REQUIRED WORK:
The copy should hold only the line containing "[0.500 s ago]" and the lines after it through the end of the material, each exact, with no pictures.

COLLECTED DATA:
· · · · · · ·
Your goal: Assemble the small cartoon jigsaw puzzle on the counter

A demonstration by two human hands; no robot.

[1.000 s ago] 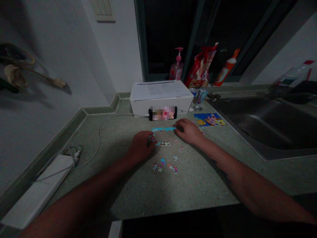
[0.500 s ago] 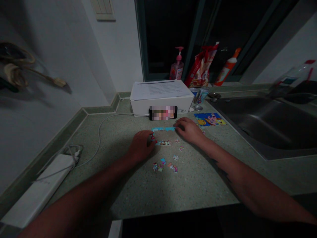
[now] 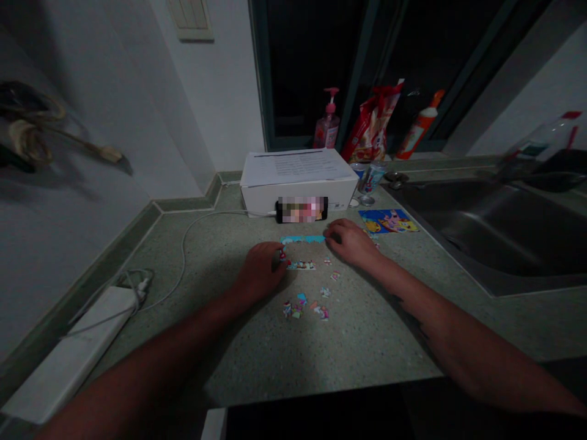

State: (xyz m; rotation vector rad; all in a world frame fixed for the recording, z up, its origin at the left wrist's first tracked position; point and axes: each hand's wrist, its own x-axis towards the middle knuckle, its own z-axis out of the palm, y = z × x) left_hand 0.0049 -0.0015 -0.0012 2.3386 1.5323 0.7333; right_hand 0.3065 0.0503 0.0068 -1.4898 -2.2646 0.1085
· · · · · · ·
PROBLEM SOLUTION:
[0.500 s ago] 
[now] 

State: (xyz m; rotation vector rad; all in a world frame fixed for the recording, z up, its origin at the left wrist's first tracked position; point and axes: each hand's wrist, its own x-axis towards the middle knuckle, its own z-axis out of the palm, y = z × x) left_hand 0.0049 -0.0015 -0.0012 2.3386 1.5323 0.7333; right_hand 0.3065 0.0503 0.0068 -1.4898 -2.2646 0.1085

Nothing else is needed for this exercise.